Au fil des mois, j’ai appris avant tout à écouter les silences, les respirations. À déceler le rythme de ces pauses, pour pouvoir couper sans que ça ne s’entende. Je ne touche que rarement aux vides, je tranche dans les occlusives, les fricatives et les spirantes, en plein mot, pour préserver les arcs de paroles, le ton, l’élan. Le plus dur, c’est ça : gérer l’aération des discours, ne pas les resserrer, ni leur couper le souffle. Je passe une dizaine d’heures sur chaque épisode. Dix heures à écouter en boucle deux voix qui se répondent. Je connais les répliques par cœur. Imprégnée du fond, mon travail est de faire en sorte que la forme, mon montage, serve les mots. Que la parole soit mise en avant, mise en valeur. Qu’elle semble fluide, qu’elle soit percutante. Que rien ne soit déformé. Qu’au contraire, le propos soit épuré. Qu’on aille à l’essentiel, que tout semble limpide.

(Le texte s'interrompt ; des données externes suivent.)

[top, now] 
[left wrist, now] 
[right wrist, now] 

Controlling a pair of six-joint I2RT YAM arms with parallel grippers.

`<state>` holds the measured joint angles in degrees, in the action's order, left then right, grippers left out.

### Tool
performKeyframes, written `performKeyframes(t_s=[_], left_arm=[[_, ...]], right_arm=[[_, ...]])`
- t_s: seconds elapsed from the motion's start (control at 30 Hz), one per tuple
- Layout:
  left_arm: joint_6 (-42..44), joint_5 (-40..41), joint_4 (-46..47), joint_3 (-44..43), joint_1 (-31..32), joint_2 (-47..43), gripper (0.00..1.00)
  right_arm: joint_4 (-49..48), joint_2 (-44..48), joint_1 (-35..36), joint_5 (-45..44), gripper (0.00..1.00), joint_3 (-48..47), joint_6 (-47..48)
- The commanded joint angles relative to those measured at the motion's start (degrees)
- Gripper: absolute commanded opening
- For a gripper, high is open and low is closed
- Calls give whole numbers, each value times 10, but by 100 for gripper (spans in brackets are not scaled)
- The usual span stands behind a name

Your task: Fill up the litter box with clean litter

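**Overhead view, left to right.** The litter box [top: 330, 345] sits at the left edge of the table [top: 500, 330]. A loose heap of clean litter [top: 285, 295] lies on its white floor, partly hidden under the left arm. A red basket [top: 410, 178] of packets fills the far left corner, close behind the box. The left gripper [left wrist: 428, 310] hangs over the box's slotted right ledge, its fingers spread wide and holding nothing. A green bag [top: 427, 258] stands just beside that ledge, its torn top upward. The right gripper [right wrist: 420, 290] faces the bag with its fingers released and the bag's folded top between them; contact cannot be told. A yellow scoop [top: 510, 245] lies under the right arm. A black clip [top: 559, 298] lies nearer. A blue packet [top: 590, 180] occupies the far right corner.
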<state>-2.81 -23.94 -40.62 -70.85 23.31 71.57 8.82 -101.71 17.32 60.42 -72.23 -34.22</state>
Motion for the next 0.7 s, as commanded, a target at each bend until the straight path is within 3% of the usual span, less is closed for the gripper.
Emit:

Ensuite, quand le montage est prêt, qu’il dure une bonne vingtaine de minutes, intro et extro comprises, je l’envoie à Sarah et à Julie. Elles l’écoutent, et on affine. On enlève une phrase, on en déplace une autre. Je leur soumets les questions qui ont émergé au cours de la (re)construction de l’interview, et chacun de leur avis est précieux : Sarah, qui a mené l’entretien, connaît l’intégralité de l’enregistrement. Elle a en tête l’atmosphère, et tout ce que j’ai coupé. Julie, elle, est notre première auditrice. Extérieure au processus, elle pointe du doigt ce qui n’est pas si évident, ce qui n’est pas si nécessaire, ce qui manque, ce qui gène.

Finalement, je masterise – encore un challenge. J’ai appris grâce à des tutos YouTube et en discutant avec des amis ingés son et musiciens. Pour être sûre que ça va, j’écoute l’épisode au casque, sur mon téléphone, sur mon ordinateur, sur des enceintes… Plus je multiplie les écoutes sur différents supports et plus je laisse reposer, mieux c’est. Le but, dans tout ça, c’est de m’effacer complètement. Qu’à aucun moment de l’écoute, on n’entende mon travail… dans l’idéal.